◆ **Work item**
Each line below from the one containing "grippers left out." through the one containing "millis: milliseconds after" is to be given again exactly, and no line outside that span.

◆ **Collected material**
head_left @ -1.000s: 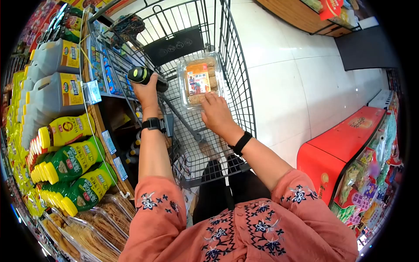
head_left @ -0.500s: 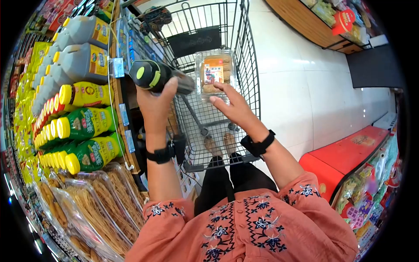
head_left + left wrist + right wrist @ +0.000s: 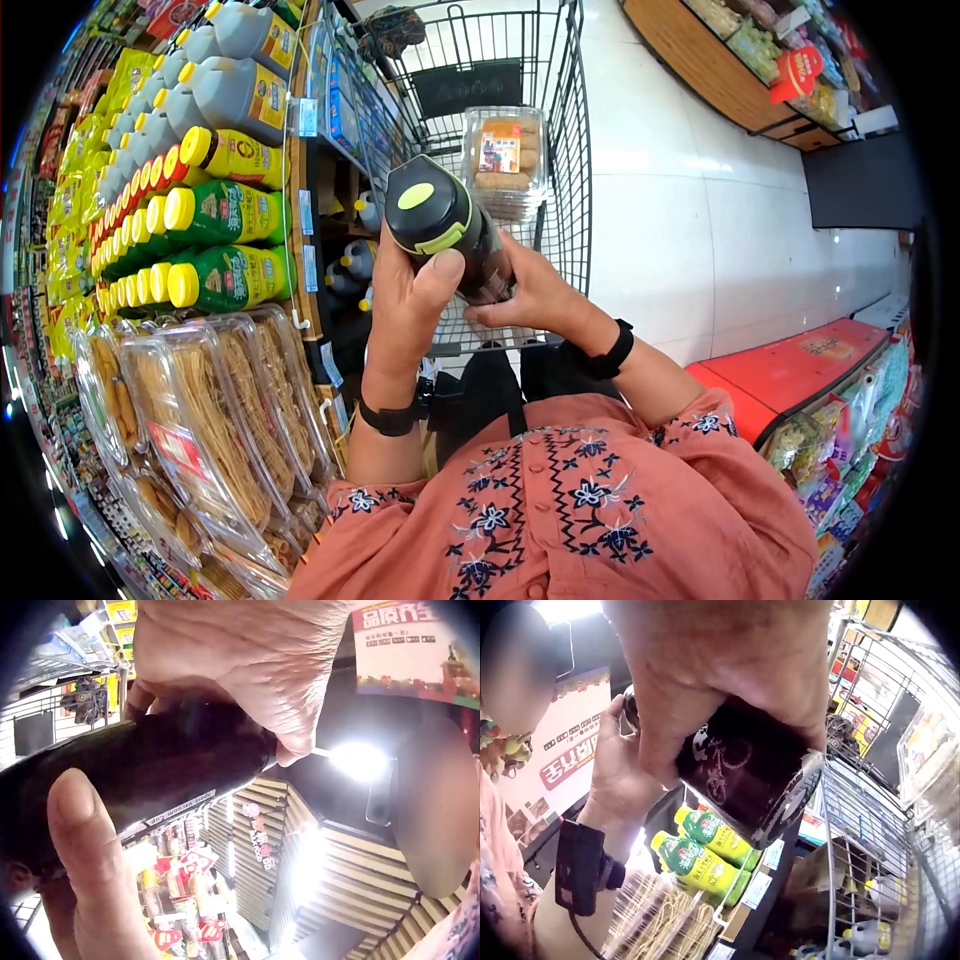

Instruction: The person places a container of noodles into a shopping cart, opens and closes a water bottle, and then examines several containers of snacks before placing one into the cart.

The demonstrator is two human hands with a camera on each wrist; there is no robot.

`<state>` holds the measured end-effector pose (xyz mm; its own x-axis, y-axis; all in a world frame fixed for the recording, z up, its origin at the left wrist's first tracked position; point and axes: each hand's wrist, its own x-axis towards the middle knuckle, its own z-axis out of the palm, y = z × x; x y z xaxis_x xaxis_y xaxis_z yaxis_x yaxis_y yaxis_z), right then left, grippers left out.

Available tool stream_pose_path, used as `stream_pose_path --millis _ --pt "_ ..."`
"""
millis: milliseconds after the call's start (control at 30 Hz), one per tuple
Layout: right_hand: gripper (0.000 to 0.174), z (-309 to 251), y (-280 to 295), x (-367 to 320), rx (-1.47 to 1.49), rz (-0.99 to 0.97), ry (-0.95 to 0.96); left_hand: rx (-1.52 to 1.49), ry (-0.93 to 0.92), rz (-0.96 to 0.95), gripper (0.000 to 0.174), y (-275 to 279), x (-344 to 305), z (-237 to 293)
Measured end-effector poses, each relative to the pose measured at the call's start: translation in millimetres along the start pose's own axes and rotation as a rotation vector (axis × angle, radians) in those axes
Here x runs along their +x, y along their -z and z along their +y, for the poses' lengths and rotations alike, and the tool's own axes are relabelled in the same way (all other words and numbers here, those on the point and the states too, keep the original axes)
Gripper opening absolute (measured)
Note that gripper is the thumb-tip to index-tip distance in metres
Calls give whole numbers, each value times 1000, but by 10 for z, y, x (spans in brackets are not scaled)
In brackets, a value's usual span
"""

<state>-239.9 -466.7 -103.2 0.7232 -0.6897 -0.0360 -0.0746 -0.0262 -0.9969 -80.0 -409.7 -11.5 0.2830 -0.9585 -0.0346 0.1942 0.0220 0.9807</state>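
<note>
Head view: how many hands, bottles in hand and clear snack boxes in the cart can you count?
hands: 2 (left hand, right hand)
dark bottle, held by both: 1
clear snack box in the cart: 1
Total: 4

Glossy white tiled floor (image 3: pixel 680 200). Wooden shelving rack (image 3: pixel 296 160) at left, yellow-capped green bottles (image 3: pixel 225 275) in rows. Red chest freezer (image 3: pixel 800 370) at right. Dark floor mat (image 3: pixel 860 180) beyond. Bright ceiling lamp (image 3: pixel 360 761) overhead.
</note>
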Motion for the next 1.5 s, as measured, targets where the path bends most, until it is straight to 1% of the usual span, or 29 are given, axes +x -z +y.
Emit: stream_pose_path --millis 100,200,333,367,433,500,533,567,600,633,667,700,733,800,867,967,1000,1033,1067,1133,1167,1233,1267,1367,1433,1500 --pt "71 -20 -54 -85 28 11 23 38 21 13 68 -42 -120 88" --pt "72 -134 -61 -159 8 14 41 -11 5 3 70 -63 -224 100" --pt "73 -185 -87 -235 -12 30 93 121 2 -15 72 -126 -361 210" --pt "73 -202 -90 -259 -30 34 105 125 6 21 75 -156 -407 209" --pt "75 -227 -88 -301 -61 37 130 85 17 -42 78 -152 -458 260" --pt "76 -194 -98 -340 -95 57 176 77 -2 -54 76 -199 -542 299" --pt "78 -237 -90 -366 -22 27 134 73 -12 -60 76 -220 -582 303" --pt "80 -260 -69 -371 -32 35 217 -18 -46 -60 78 -240 -624 292" --pt "80 -356 -34 -409 -75 17 226 63 -101 -81 81 -251 -684 310" --pt "81 -438 8 -440 -119 -1 238 115 -154 -97 77 -249 -736 333" --pt "82 -439 30 -456 -142 14 333 150 -211 -113 73 -268 -791 364" --pt "81 -472 40 -480 -74 11 389 180 -258 -120 68 -293 -842 404" --pt "79 -525 50 -527 -21 -13 383 212 -309 -127 64 -308 -889 459" --pt "76 -810 158 -560 -182 -21 498 266 -406 -140 56 -353 -953 561" --pt "74 -835 178 -583 -126 -48 564 322 -509 -149 48 -397 -984 689" --pt "70 -899 133 -599 -95 11 705 392 -648 -167 36 -544 -977 911" --pt "70 -914 133 -599 -77 15 729 411 -683 -159 32 -604 -951 970" --pt "70 -991 159 -634 -85 -18 682 433 -691 -136 28 -662 -951 1016" --pt "70 -1071 186 -669 -94 -50 636 447 -685 -111 24 -715 -960 1031" --pt "70 -1094 179 -692 -94 -61 624 494 -672 -26 23 -807 -1008 1024" --pt "69 -1096 170 -698 -91 -65 618 513 -644 -45 22 -741 -1019 1018" --pt "69 -1103 158 -702 -69 -75 615 522 -612 -10 22 -709 -1062 985" --pt "68 -1105 153 -707 -57 -81 612 511 -604 47 21 -743 -1117 961" --pt "68 -1102 159 -709 -70 -82 608 486 -516 -125 18 -558 -1075 1074" --pt "68 -967 112 -691 -36 -51 654 508 -416 -181 18 -432 -1121 1147" --pt "68 -933 98 -702 -39 -59 639 530 -313 -239 20 -361 -1159 1204"
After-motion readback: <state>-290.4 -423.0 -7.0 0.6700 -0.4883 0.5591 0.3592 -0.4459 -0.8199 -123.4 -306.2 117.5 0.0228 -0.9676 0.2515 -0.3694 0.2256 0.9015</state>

◆ **Response for this exercise**
`<state>` holds the measured end-effector pose (xyz mm; its own x-axis, y-axis; all in a world frame fixed for the recording, z up, its origin at the left wrist's first tracked position; point and axes: each hand's wrist, its own x-axis towards the middle knuckle, its own z-axis out of the palm, y = z × x; x y z xaxis_x xaxis_y xaxis_z yaxis_x yaxis_y yaxis_z), right then left, grippers left out.

Available tool stream_pose_path, used as `stream_pose_path --millis _ --pt "_ ..."`
"""
millis: milliseconds after the call's start (control at 30 Hz), one per tuple

No additional output is expected.